© Belga - MOHAMMED ABED

Filtrer l’eau de mer pour sauver Gaza, le défi d’un ingénieur palestinien

« C’est l’ONU qui le dit: dans cinq ans, il n’y aura plus d’eau potable à Gaza », lance Dia Abou Aassi, qui a mis au point une machine à filtrer l’eau de mer dont il espère qu’elle sauvera l’enclave palestinienne d’un désastre programmé.
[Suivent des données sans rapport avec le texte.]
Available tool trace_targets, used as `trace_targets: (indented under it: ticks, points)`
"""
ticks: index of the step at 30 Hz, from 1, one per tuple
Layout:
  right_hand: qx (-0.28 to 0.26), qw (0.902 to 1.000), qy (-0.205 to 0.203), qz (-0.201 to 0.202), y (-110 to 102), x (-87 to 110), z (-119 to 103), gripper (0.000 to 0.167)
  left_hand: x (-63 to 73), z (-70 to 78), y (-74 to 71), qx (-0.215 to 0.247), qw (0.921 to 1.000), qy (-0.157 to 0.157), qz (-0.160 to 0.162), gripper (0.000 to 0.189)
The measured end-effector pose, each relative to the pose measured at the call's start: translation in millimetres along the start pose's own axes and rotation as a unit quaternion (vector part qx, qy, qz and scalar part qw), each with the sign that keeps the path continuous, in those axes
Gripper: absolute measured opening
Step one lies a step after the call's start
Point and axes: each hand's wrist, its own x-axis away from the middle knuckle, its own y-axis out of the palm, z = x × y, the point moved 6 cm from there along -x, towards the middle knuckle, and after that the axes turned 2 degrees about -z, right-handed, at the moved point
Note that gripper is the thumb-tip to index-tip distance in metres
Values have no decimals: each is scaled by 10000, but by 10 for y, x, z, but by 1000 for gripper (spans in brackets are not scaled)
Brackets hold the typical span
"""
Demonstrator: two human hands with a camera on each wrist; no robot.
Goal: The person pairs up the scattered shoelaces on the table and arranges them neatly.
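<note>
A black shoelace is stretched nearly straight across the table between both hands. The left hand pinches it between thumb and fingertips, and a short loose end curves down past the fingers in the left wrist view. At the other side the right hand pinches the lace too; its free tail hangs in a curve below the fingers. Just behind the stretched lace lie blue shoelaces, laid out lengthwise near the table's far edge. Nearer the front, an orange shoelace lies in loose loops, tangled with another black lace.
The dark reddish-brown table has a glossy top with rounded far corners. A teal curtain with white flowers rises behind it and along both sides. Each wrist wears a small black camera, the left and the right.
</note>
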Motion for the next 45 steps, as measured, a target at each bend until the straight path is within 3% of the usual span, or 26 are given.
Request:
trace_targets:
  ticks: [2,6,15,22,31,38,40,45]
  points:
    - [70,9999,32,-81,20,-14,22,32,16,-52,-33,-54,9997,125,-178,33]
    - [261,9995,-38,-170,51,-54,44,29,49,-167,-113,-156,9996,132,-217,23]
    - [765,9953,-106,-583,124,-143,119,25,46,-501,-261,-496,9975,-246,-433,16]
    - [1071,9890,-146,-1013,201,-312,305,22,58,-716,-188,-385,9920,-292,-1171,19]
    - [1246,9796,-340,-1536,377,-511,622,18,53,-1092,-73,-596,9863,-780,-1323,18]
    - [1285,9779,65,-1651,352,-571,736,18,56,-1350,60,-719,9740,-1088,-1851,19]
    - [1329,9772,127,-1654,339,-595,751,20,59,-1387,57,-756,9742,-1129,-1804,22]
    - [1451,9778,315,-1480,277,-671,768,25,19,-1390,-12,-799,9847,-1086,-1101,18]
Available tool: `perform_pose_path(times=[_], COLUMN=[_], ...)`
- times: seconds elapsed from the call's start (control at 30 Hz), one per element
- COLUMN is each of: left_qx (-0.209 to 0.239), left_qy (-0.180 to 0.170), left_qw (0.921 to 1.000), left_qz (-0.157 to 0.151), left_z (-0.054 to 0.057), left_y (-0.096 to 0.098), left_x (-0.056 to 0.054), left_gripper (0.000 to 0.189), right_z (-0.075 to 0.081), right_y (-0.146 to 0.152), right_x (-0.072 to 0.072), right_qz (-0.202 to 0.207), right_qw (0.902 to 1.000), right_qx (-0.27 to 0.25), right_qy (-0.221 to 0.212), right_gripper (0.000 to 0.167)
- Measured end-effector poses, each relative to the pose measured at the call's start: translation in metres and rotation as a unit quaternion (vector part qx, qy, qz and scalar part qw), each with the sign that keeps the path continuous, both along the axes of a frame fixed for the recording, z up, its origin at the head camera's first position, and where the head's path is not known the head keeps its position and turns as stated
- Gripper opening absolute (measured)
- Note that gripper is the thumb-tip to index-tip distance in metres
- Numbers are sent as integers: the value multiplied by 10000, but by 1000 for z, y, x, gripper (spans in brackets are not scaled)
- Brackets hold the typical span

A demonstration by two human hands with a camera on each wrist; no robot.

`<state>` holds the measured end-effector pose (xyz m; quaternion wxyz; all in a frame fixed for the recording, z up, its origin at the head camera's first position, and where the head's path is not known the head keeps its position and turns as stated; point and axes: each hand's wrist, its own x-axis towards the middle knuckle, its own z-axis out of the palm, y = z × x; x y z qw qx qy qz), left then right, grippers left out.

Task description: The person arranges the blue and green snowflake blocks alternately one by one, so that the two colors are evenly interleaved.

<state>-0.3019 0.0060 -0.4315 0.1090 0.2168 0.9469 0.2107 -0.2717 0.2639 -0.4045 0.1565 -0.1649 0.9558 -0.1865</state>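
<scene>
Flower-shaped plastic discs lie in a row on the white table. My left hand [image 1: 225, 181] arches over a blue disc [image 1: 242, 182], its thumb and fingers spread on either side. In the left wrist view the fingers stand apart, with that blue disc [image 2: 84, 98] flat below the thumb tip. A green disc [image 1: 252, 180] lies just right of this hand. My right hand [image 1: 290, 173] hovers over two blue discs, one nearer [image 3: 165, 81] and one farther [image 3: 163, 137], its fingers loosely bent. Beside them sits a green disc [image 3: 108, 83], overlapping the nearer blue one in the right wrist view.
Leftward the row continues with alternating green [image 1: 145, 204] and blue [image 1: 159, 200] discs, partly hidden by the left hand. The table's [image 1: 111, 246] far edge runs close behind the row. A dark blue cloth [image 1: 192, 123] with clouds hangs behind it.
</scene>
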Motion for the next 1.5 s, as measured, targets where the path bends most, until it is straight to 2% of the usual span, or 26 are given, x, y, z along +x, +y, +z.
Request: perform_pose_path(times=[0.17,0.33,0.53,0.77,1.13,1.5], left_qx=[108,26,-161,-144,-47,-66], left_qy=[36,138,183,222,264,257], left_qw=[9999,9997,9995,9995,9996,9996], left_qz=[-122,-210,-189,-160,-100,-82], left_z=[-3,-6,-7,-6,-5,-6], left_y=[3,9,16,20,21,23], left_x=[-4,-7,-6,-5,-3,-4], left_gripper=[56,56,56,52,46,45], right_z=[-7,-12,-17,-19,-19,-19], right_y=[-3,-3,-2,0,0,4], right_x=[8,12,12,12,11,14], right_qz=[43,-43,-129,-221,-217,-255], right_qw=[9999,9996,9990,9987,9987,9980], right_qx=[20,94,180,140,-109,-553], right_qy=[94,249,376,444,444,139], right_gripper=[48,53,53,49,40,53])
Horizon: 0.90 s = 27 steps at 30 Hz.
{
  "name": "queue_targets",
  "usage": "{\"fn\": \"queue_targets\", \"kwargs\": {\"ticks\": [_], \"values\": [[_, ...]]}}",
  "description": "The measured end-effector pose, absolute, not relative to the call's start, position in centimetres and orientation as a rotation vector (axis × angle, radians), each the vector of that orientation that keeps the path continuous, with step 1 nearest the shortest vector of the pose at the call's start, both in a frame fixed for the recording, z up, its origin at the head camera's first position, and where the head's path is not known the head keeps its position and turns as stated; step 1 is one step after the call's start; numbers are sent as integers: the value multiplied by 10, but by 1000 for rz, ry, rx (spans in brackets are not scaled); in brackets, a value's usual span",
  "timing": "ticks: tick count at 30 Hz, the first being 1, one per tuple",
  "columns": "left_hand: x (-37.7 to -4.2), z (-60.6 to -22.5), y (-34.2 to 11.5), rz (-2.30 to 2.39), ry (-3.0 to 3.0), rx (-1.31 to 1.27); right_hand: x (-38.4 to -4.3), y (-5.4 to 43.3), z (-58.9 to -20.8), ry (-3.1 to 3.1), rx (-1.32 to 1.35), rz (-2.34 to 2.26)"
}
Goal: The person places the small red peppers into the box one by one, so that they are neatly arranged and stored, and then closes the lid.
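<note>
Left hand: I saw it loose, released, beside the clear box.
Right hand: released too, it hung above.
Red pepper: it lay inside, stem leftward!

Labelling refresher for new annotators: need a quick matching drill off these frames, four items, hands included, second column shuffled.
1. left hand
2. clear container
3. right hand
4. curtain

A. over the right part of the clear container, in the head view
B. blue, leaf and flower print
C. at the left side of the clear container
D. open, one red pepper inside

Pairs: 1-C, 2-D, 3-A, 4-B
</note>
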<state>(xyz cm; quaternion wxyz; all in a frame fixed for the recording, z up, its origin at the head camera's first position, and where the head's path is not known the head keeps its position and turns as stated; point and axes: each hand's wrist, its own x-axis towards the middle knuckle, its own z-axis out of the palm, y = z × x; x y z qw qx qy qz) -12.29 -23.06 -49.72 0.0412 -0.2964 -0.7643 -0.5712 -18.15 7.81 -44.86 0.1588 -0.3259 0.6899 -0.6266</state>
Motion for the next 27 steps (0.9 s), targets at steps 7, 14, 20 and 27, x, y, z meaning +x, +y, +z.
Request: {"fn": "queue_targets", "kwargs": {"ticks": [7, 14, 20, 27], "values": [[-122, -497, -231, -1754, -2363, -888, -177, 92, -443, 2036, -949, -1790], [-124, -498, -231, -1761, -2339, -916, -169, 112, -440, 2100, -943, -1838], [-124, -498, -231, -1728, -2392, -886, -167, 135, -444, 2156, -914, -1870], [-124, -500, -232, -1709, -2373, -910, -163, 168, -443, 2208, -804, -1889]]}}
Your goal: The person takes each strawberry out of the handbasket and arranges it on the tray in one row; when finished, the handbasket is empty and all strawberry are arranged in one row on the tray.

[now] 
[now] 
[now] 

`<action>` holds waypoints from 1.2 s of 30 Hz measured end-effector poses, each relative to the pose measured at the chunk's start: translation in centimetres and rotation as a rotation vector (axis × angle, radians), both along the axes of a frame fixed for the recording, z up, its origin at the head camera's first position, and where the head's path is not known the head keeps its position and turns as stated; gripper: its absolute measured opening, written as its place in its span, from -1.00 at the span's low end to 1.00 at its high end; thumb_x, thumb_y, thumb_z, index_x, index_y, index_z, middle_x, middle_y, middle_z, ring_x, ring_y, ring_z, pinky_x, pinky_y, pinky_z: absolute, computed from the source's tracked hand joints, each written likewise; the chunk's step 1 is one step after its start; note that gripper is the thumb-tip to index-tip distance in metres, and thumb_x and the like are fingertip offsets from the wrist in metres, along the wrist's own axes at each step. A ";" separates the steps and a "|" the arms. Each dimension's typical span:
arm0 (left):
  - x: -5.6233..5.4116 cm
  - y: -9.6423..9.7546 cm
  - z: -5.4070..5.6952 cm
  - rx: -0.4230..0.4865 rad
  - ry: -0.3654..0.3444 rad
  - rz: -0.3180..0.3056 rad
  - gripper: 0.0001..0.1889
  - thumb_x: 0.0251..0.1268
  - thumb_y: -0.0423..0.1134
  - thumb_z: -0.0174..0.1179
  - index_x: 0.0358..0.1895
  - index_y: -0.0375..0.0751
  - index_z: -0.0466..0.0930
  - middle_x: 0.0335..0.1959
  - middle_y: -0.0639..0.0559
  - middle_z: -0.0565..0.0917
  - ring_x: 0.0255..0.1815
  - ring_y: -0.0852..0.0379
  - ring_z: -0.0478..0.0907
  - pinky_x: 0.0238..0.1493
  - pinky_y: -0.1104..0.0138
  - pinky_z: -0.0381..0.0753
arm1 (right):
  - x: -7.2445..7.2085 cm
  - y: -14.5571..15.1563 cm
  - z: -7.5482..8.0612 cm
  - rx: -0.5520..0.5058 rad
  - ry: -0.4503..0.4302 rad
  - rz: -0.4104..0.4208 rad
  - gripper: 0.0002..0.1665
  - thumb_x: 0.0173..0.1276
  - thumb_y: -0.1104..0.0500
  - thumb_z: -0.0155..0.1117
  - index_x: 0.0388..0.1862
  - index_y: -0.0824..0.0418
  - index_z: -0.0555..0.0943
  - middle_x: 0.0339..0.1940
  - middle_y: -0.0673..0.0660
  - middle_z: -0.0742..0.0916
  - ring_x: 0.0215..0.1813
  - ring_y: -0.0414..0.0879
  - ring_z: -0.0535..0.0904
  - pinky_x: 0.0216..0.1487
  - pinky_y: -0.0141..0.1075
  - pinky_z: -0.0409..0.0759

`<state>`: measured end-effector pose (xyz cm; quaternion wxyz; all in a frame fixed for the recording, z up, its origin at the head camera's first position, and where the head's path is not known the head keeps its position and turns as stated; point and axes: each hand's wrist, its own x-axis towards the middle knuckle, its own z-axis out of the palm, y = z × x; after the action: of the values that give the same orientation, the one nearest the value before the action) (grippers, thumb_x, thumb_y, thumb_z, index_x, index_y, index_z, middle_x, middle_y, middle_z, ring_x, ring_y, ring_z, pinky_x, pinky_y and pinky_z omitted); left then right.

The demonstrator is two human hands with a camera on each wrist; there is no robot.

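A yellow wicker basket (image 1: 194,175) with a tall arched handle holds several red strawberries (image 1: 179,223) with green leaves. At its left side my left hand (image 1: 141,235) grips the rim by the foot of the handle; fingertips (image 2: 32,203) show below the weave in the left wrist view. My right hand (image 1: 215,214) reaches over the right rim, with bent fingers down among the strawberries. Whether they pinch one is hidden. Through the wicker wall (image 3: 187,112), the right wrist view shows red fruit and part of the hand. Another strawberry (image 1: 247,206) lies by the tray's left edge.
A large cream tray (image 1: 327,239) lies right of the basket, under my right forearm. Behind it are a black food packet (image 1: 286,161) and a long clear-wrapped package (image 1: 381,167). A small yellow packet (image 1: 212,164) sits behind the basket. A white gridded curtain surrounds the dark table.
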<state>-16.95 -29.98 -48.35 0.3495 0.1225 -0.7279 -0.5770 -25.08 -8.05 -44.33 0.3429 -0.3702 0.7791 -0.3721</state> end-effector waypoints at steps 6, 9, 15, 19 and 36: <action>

Parce qu’il s’agit d’une « vraie menace pour la vie à Gaza », cet ingénieur palestinien de 29 ans s’est tourné vers « la seule solution »: transformer l’eau de la Méditerranée, qui borde la bande de Gaza, en eau potable grâce aux nanotechnologies.

Chaque année, les 1,8 million de Gazaouis consomment 180 millions de mètres cubes d’eau, la moitié pour l’agriculture et l’industrie. D’ici cinq ans, 500.000 habitants de plus porteront la consommation à 260 millions de mètres cubes selon des projections de l’ONU et l’enclave « ne sera plus vivable », affirme Robert Turner, directeur du programme onusien à Gaza. Et d’ici un an, la nappe phréatique, déjà « à 97% polluée et dangereuse à la consommation » selon l’Autorité de l’eau, sera définitivement inutilisable.

A côté de son travail d’ingénieur, Dia s’est attelé à son projet grâce à des financements de l’Université islamique, proche du Hamas toujours au pouvoir à Gaza, et en coopération avec un centre de recherches d’Oman. Il y a peu, il devait présenter son invention lors d’un forum international à Ramallah, à une centaine de kilomètres au nord, en Cisjordanie occupée. Mais il n’a pu obtenir le permis de sortie de Gaza, sous blocus depuis neuf ans. Ce n’est pas la gloire qui intéresse celui qui est pourtant le premier inventeur arabe à utiliser les nanotechnologies pour résoudre la crise de l’eau.

Pour « sauver Gaza du désastre programmé pour 2020 », il a mené « 170 expériences », « en 14 mois », avant de parvenir à réduire la salinité de l’eau de mer à un degré acceptable pour être consommée.

Grâce à sa machine, Dia peut désormais traiter 1.000 litres par jour. Selon son assistant Alaa al-Hindi, il faudrait investir 300 millions de dollars pour construire une usine de traitement de l’eau, un financement qui leur fait défaut. Mais à Gaza, une épée de Damoclès plane au-dessus de tout projet: « il y a toujours la crainte, dit-il, que l’usine soit bombardée par Israël lors d’une nouvelle guerre, comme cela s’est passé pour la centrale électrique ».

Jusqu’ici, Dia n’a pas obtenu de réponse à sa demande de construction d’une centrale de désalinisation adressée au gouvernement d’union palestinien. Son but est d’aligner des dizaines de ses machines pour traiter l’eau à grande échelle à travers les tuyaux de fer et les boîtiers électroniques qui projettent à grande vitesse l’eau, la filtrent puis y réinjectent les minéraux utiles. Du robinet par lequel sort l’eau traitée, il pousse la démonstration jusqu’à boire un verre.

L’apport des nanotechnologies dans le traitement de l’eau se trouve ici: cette science qui agit jusqu’à la plus petite échelle permet de filtrer les bactéries et surtout le sel. Pour Monther Shoblak, responsable local de l’eau, la solution serait de « trouver des sources alternatives » et d’arrêter de pomper la nappe phréatique « dont on tire 200 millions de mètres cubes par an, quand il faudrait n’en utiliser que 55 à 60 ».

Dans cette nappe, « le taux de chlorure, qui ne devrait pas dépasser 250 milligrammes par litre, atteint 1.500 mg/l » parce que l’eau de la Méditerranée s’y infiltre, selon l’ONU, qui pointe également du doigt « le nitrate, un agent dangereux provoquant de plus en plus de maladies dans la bande de Gaza, comme le cancer, et augmentant la mortalité infantile ».

D’après Mahmoud Daher, représentant de l’Organisation mondiale de la santé à Gaza, « les diarrhées causées par de l’eau impropre à la consommation sont en hausse, particulièrement chez les enfants ». Alors face à la crise humanitaire qui se profile, Dia s’est promis de développer son invention, quels que soient les obstacles. « C’est la vie de près de deux millions de personnes qui est en jeu », plaide-t-il.